Pour résumer, prenons l’exemple d’un jeune mineur interpellé par les services enquêteurs : il est placé en garde à vue et présenté dans la foulée au Procureur de la République. Celui-ci peut l’adresser directement au juge des enfants, ou même au juge des libertés et de la détention – là-dessus il y a un flou puisque le Sénat a dit que ça devait être une présentation un juge des enfants, l’Assemblée Nationale une présentation au juge des libertés et de la détention – en tout cas à un juge qui peut déjà mettre en place des mesures coercitives : soit une détention provisoire s’il a plus de 16 ans ou s’il a moins de 16 ans mais qu’il est suspecté d’un crime, soit un placement en Centre Educatif Fermé (CEF), soit des mesures de contrôle judiciaire. Si ces mesures sont prises, on peut fixer l’audience de jugement à dix jours, dix jours pendant lesquels le jeune ne retournera par principe pas chez lui. Par conséquent, au terme de ces dix jours il sera  jugé en une seule audience, et, s’il est déclaré coupable, on va pouvoir prononcer une peine, avec une diminution du quantum obligatoire s’il a moins de 16 ans, voire même sans diminution de peine s’il a entre 16 et 18 ans. Je donne cet exemple parce qu’il permet de constater qu’il n’y a plus de différence avec la comparution immédiate des majeurs. Or ce texte du Code pénal de la justice des mineurs prévoit qu’il ne peut pas y avoir de comparution immédiate pour les mineurs. Que l’on  m’explique alors la différence entre la comparution immédiate des majeurs et ce que je viens de vous décrire, qui n’est qu’une façon déguisée de juger de manière immédiate un mineur et de mettre en place des mesures coercitives avant même qu’il ne soit jugé. Il est évident que ces mesures d’exception vont devenir la règle pour les mineurs récidivistes.

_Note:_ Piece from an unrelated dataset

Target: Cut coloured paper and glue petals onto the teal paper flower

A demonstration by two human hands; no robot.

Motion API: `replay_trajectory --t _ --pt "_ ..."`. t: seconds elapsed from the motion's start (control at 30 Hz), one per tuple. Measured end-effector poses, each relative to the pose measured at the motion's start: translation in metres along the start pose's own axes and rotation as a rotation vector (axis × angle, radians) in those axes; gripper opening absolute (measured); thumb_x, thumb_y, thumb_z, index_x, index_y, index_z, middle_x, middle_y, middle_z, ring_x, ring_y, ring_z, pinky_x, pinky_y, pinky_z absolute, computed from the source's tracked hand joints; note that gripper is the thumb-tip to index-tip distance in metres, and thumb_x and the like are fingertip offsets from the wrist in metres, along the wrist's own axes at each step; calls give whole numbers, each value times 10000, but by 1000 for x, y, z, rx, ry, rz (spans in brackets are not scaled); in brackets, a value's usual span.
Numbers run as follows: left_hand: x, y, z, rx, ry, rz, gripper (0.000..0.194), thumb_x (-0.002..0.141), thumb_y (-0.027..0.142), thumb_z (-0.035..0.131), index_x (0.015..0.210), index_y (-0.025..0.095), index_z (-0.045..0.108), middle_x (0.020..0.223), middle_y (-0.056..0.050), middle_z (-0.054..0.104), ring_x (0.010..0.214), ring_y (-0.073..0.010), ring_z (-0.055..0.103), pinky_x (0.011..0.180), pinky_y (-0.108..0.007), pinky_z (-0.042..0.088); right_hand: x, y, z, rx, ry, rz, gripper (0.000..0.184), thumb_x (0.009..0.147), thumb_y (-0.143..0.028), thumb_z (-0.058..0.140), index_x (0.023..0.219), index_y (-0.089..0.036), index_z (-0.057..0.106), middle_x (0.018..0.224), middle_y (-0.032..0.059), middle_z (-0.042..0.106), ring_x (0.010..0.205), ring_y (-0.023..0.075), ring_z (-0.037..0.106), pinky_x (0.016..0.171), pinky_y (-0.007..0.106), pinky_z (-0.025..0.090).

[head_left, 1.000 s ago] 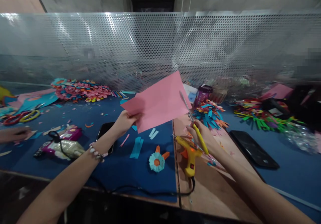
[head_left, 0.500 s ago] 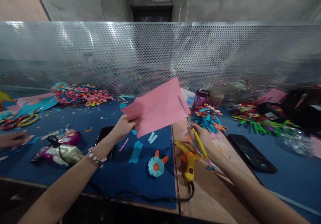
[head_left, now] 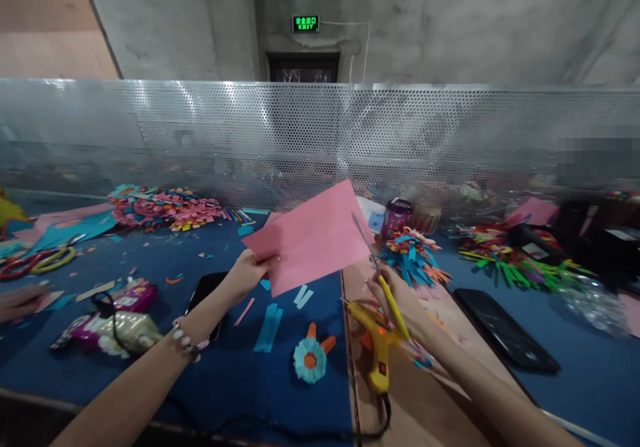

Il est donc question de temps, avec toujours pour enjeu de trouver les moyens d’accélérer les procédures afin de désengorger les juridictions. Que pensez-vous alors de ces délais (trois mois pour juger sur la culpabilité, neufs mois pour juger de la peine avec entre ces deux temps l’amorce d’un travail éducatif) préconisés par le texte de la réforme ?

On aurait certainement dû prévoir des délais plus longs, déjà pour les trois premiers mois, puisque cela nécessite d’avoir des éléments sur la personnalité, éléments qui sont forcément  nécessaires pour se prononcer sur la responsabilité d’un mineur en retenant ou non son discernement, avant  de dire s’il coupable ou pas. Une simple expertise psychologique ou psychiatrique va en général au-delà de ce délai de trois mois. Une mesure judiciaire d’investigation éducative est prévue sur six mois. On va en conséquence demander à tous ces services, à tous ces professionnels, d’aller plus vite. Les psychiatres et les psychologues ne le feront pas, il ne faut pas être dupe. Quant aux services éducatifs ils essaieront, mais il y aura un engorgement. Ou alors ils le feront de manière raccourcie et pas forcément idéale. Ou bien ils n’y arriveront tout simplement pas et on mettra en place des mesures rapides comme on sait le faire, sans pluridisciplinarité, sans faire les investigations telles qu’on les fait aujourd’hui. Donc ces trois mois déjà sont insuffisants concernant la culpabilité.

Quant aux six mois, ils peuvent être prolongés jusqu’à neuf mois, mais la problématique est la même. On sait que pour prendre réellement la mesure de la personnalité d’un jeune, il faut le rencontrer plusieurs fois, il faut entrer dans son environnement proche, dans sa famille, dans ses milieux de fréquentation, tout ça avant que des équipes pluridisciplinaires n’interviennent pour effectuer un bilan complet. On sait donc que le pari de faire tout cela en six mois sera difficilement tenable.

Certes, il n’y a pas de sanction prévue si l’on ne tient pas ces délais, c’est vrai. Serait-ce donc un simple affichage ?

Est-ce à dire que cette réforme a manqué d’ambition, qu’elle n’est pas allée au bout de ses idées, notamment sur la question de la responsabilité pénale des mineurs ?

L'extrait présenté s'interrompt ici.